● **Assignment**: For the word "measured", state how many lines of the listing below contain it. Give the number and nothing more.

● **Provided material**:
____
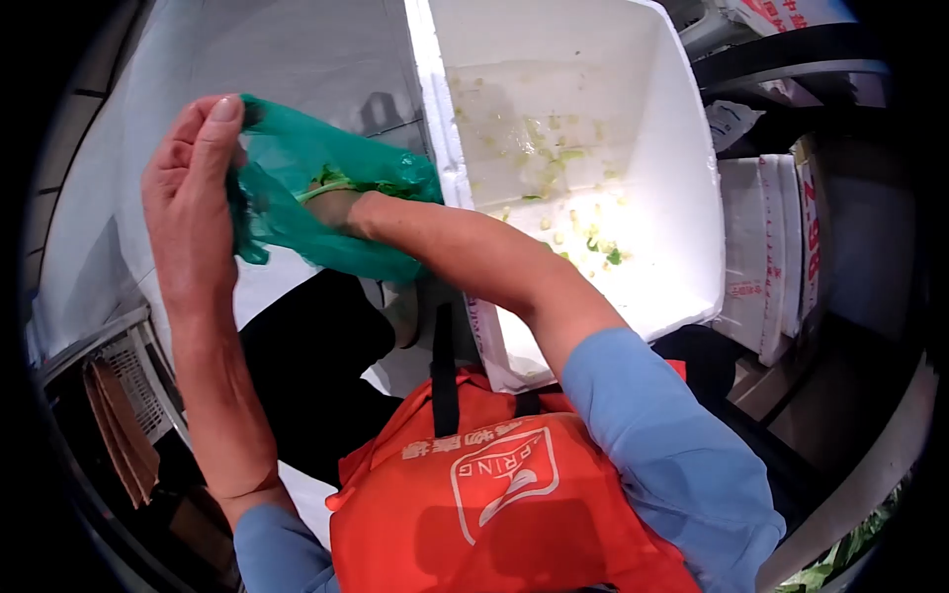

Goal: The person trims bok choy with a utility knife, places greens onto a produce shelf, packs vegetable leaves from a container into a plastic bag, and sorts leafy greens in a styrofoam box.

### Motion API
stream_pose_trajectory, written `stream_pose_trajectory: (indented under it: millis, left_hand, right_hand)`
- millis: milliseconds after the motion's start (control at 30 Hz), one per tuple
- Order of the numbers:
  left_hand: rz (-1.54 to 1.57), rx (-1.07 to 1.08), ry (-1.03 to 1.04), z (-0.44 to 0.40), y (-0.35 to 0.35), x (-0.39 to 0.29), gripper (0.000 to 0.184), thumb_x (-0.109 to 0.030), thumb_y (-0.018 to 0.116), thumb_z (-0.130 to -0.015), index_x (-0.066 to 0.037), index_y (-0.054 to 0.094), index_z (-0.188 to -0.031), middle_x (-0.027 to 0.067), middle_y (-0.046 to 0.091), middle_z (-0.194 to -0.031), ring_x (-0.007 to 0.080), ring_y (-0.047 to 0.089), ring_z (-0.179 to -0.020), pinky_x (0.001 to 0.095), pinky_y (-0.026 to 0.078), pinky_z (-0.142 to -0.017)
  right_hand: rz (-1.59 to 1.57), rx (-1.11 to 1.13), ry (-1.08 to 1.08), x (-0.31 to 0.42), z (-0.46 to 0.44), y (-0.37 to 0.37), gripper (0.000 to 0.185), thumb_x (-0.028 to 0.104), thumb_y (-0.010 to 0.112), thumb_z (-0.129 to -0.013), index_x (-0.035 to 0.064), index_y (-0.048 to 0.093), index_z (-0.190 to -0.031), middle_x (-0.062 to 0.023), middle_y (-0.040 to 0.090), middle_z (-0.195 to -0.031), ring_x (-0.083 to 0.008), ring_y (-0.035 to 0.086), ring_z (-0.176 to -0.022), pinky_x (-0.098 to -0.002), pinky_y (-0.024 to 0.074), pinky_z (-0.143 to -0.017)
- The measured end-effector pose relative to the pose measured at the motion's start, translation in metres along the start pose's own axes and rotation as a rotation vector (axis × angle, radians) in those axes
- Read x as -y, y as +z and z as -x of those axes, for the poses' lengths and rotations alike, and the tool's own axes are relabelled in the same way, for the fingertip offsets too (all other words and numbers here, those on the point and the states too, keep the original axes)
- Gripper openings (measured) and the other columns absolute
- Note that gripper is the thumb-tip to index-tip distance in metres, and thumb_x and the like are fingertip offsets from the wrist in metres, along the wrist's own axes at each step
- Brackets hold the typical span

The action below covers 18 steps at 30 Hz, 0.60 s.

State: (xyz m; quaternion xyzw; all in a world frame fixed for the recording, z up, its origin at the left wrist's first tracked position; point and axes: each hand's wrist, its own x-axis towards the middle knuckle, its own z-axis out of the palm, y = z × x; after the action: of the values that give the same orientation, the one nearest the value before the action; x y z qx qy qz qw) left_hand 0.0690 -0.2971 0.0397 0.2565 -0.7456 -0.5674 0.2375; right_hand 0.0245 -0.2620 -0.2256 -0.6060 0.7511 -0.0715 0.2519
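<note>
A green plastic bag (297, 148) hangs in the air left of a white foam box (450, 128). My left hand (193, 178) pinches the bag's rim at its left end, thumb pressed against the fingers. Inside the bag is my right hand (341, 208), reaching in from the right with the forearm across the box's near left corner. Leafy green vegetables (334, 182) show next to my right hand in the bag. The fingers of that hand are hidden by the plastic and leaves. Small pale stem pieces (573, 222) and leaf scraps lie in the box.
White boxes (751, 257) stand beyond the foam box on the right. At the lower left is a white plastic crate (133, 381) with brown cardboard (121, 430). Leafy greens (840, 553) show at the lower right. Grey floor (297, 49) lies left of the foam box.
</note>
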Motion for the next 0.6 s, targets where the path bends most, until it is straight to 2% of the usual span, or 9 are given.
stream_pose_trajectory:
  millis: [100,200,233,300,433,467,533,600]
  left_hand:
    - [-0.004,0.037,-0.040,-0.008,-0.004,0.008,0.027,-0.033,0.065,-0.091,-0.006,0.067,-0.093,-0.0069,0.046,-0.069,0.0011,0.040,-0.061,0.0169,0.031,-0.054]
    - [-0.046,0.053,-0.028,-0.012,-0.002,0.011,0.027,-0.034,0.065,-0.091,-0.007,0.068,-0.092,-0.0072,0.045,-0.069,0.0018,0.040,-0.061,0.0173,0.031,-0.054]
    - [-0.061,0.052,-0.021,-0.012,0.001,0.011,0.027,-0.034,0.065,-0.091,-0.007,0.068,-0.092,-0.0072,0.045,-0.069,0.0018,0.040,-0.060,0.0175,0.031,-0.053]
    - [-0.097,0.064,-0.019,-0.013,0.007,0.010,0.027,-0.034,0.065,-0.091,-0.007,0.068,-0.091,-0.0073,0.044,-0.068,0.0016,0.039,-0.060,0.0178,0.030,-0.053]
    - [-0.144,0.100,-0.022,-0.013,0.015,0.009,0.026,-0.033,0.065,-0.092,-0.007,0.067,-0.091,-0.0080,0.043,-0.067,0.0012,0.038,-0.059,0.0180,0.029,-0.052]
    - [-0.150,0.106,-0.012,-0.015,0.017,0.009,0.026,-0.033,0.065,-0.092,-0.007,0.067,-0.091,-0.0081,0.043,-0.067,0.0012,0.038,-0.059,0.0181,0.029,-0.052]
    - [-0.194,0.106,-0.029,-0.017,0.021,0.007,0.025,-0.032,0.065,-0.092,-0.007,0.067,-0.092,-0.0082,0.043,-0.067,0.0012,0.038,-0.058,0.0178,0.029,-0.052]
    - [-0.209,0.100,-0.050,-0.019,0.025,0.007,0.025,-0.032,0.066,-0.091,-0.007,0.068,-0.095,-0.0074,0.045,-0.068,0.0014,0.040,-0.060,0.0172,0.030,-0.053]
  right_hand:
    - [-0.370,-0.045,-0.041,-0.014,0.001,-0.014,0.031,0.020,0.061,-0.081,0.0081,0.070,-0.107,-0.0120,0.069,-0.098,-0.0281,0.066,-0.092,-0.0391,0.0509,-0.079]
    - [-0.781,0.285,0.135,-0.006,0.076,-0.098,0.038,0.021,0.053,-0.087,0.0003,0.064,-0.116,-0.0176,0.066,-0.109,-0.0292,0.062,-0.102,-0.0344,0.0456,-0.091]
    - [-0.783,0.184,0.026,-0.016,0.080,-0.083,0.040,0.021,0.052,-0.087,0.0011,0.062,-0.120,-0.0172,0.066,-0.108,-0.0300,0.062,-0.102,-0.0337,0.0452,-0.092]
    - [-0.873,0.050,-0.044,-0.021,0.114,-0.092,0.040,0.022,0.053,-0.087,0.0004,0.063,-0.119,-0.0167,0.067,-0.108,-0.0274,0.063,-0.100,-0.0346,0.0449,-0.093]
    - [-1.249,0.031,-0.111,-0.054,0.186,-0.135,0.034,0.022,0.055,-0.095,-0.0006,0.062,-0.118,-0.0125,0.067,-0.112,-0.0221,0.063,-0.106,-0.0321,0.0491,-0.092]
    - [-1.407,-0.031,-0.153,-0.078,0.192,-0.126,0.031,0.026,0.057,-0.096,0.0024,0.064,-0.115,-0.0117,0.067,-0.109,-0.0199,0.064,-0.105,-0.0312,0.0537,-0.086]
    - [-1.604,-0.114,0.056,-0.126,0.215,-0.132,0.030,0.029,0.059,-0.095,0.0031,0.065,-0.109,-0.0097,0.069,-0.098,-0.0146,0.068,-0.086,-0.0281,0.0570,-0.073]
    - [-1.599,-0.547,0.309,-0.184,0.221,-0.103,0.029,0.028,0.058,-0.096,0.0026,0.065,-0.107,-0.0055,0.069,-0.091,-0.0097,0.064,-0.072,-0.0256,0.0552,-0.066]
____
● **Solution for this exercise**: 2